### SUPPLIED DATA:
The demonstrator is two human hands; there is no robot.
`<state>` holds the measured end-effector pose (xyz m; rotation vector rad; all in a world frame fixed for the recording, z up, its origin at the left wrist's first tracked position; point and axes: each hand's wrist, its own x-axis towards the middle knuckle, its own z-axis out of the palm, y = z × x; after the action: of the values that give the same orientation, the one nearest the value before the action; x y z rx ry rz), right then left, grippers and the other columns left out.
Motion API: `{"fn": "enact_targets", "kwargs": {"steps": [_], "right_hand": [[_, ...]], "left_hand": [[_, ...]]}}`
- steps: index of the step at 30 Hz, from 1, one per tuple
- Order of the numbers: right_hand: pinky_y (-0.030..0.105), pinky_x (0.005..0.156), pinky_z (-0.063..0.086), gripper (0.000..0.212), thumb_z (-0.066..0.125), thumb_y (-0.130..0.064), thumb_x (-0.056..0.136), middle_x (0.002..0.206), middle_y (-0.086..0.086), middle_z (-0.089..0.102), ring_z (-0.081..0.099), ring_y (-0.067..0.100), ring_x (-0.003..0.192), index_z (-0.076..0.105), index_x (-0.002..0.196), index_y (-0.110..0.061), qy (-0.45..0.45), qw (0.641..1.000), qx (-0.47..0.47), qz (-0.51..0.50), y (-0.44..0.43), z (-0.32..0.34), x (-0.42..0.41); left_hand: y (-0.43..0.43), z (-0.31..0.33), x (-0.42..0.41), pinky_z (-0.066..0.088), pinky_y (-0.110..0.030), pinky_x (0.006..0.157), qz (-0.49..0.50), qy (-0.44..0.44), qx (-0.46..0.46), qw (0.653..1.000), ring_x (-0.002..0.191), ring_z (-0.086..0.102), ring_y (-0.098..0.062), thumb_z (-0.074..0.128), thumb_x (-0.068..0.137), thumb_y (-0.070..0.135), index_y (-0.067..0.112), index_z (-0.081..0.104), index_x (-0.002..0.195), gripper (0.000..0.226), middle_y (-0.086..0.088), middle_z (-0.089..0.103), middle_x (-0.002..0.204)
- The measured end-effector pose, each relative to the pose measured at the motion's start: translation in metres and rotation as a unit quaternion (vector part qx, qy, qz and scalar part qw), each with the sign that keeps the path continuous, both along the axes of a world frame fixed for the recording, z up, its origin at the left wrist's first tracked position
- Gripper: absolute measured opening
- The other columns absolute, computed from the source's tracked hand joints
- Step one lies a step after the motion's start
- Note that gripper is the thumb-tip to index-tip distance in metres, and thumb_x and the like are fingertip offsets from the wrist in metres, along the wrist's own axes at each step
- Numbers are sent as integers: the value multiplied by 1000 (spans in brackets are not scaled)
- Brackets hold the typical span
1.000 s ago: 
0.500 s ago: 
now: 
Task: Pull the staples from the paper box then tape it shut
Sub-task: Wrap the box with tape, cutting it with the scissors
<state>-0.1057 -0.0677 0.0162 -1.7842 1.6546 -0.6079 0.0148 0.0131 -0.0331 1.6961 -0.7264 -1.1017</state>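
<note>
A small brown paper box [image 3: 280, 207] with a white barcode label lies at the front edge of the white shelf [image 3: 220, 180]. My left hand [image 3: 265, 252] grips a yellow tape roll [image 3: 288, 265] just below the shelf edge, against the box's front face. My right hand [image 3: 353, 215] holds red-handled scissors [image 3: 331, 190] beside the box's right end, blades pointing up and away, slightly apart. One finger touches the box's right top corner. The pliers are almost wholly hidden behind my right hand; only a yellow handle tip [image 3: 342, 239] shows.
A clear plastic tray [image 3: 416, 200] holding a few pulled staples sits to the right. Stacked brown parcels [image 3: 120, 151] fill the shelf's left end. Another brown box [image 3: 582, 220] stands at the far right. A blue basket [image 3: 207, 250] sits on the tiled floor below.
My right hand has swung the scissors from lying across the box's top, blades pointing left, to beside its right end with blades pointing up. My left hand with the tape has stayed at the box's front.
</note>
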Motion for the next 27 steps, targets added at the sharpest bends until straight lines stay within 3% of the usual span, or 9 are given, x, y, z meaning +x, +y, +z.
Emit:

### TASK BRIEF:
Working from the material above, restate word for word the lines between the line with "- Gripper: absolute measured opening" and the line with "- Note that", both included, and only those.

### EXERCISE OUTPUT:
- Gripper: absolute measured opening
- The other columns absolute, computed from the source's tracked hand joints
- Step one lies a step after the motion's start
- Note that gripper is the thumb-tip to index-tip distance in metres, and thumb_x and the like are fingertip offsets from the wrist in metres, along the wrist's own axes at each step

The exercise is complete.